Task item:
Look for the line that has "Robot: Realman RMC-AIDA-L" in the material below; please repeat it and every line after it, exactly, up to and including the line that has "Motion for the", and nothing else.

Data provided:
##############################
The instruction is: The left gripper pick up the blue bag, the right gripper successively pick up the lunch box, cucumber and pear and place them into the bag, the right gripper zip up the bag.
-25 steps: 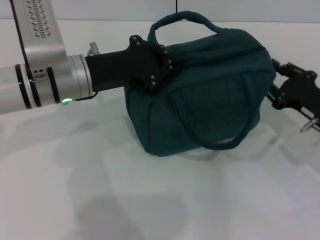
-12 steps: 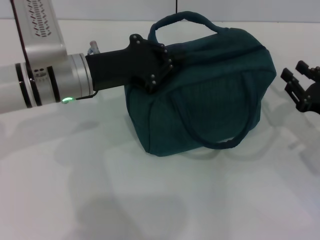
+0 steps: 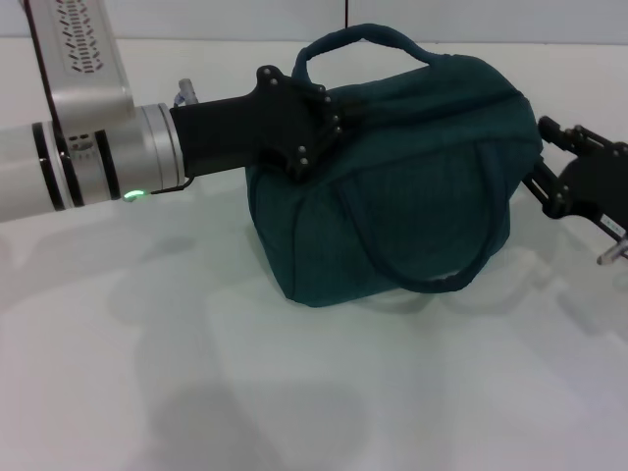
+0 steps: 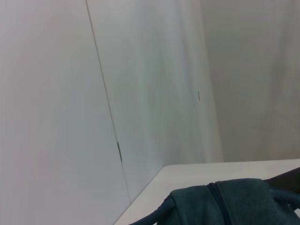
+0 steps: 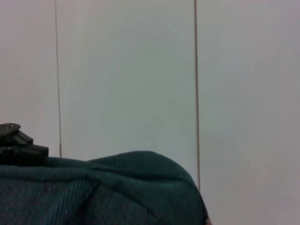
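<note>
The bag [image 3: 402, 182] is sitting on the white table [image 3: 196, 373] in the middle of the head view, bulging and rounded, with one handle [image 3: 358, 44] arching over its top and the other [image 3: 412, 235] hanging down its near side. A seam or zipper line is running along the top toward the right end, but whether it is closed cannot be told from here.

The left gripper [image 3: 329, 113] is reaching in from the left and pressing against the bag's upper left end. Its black body is covering the fingers, so how far the jaws are standing apart, and whether they are pinching fabric, cannot be told. A green light [image 3: 129, 197] is glowing on its silver wrist.

The right gripper [image 3: 549, 157] is sitting at the bag's right end, touching or just beside the fabric. Its fingertips are merging with the dark bag edge, so its jaw opening cannot be told either, and the arm behind it is running off the frame edge.

No writing or label is readable anywhere.

The left wrist view is showing only the bag's top [image 4: 225, 204], a dark line running across it, below a pale wall. The right wrist view is showing a teal hump of bag [image 5: 117, 192], with the left gripper [image 5: 18, 145] peeking over it far off.
</note>
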Available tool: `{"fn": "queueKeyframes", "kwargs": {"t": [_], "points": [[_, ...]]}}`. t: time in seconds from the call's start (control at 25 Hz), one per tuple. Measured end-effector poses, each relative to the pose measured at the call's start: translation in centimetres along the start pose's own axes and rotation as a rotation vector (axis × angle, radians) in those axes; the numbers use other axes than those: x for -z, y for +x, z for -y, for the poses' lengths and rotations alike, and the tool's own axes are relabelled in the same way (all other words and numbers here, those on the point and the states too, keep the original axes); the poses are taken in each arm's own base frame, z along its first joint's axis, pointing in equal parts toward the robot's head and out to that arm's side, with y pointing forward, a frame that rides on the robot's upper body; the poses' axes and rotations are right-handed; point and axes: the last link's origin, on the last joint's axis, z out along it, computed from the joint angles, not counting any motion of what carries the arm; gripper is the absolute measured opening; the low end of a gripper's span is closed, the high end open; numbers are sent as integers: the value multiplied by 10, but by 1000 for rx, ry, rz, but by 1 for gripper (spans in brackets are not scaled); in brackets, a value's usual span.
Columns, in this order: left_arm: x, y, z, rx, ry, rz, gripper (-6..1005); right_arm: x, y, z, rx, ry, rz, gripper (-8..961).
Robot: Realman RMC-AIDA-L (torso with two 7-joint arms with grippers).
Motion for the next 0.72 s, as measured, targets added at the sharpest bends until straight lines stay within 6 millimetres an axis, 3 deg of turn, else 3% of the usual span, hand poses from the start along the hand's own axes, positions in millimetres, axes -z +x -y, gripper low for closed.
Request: {"fn": "queueKeyframes", "kwargs": {"t": [0.28, 0.48, 0.72], "points": [[1, 0, 1, 1, 4, -1, 19, -11, -2, 3, 12, -1, -17, 347], [1, 0, 1, 2, 4, -1, 24, -14, -1, 5, 16, 6, -34, 201], [-1, 1, 1, -2, 1, -3, 29, -16, -3, 6, 22, 13, -32, 134]]}}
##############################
Final answer:
Robot: Realman RMC-AIDA-L (torso with two 7-joint arms with grippers).
Motion for the next 0.72 s, as measured, targets added at the sharpest bends until straight lines stay within 6 millimetres an axis, 3 deg of turn, else 3% of the usual span, hand poses from the start along the hand's own axes, positions in millimetres, axes -z +x -y, gripper low for closed.

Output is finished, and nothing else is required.